> **What is needed**
Reproduce exactly the line containing "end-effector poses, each" and each line after it until the listing ends, leaving pictures out.

> **Given data**

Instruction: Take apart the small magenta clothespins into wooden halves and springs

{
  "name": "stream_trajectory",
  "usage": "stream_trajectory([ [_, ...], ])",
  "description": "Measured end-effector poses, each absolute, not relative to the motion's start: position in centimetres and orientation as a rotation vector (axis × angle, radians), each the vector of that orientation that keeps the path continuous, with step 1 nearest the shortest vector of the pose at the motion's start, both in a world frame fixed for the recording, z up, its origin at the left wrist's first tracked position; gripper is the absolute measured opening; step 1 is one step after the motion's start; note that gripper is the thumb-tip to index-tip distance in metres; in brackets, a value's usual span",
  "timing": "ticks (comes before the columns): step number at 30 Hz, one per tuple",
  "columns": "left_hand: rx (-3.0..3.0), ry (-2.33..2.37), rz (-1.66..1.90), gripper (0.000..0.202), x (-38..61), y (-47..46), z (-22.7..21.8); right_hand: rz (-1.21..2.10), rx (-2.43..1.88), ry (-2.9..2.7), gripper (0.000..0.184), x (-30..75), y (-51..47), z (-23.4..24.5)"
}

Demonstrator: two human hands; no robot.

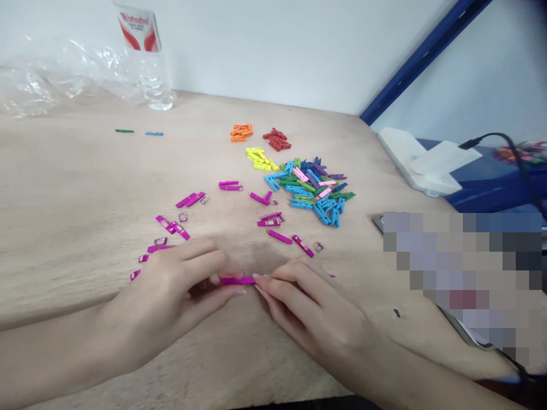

> **Solved problem**
  "description": "Measured end-effector poses, each absolute, not relative to the motion's start: position in centimetres and orientation as a rotation vector (axis × angle, radians), each the vector of that orientation that keeps the path continuous, with step 1 nearest the shortest vector of the pose at the motion's start, both in a world frame fixed for the recording, z up, its origin at the left wrist's first tracked position; gripper is the absolute measured opening; step 1 is one step after the motion's start; note that gripper is the thumb-tip to index-tip distance in metres; in brackets, a value's usual span",
  "timing": "ticks (comes before the columns): step number at 30 Hz, one per tuple",
  "columns": "left_hand: rx (-3.0..3.0), ry (-2.33..2.37), rz (-1.66..1.90), gripper (0.000..0.202), x (-38..61), y (-47..46), z (-22.7..21.8); right_hand: rz (-1.21..2.10), rx (-2.43..1.88), ry (-2.9..2.7), gripper (0.000..0.184), x (-30..75), y (-51..47), z (-23.4..24.5)"
}

Demonstrator: two human hands; no robot.

No further output is needed for this exercise.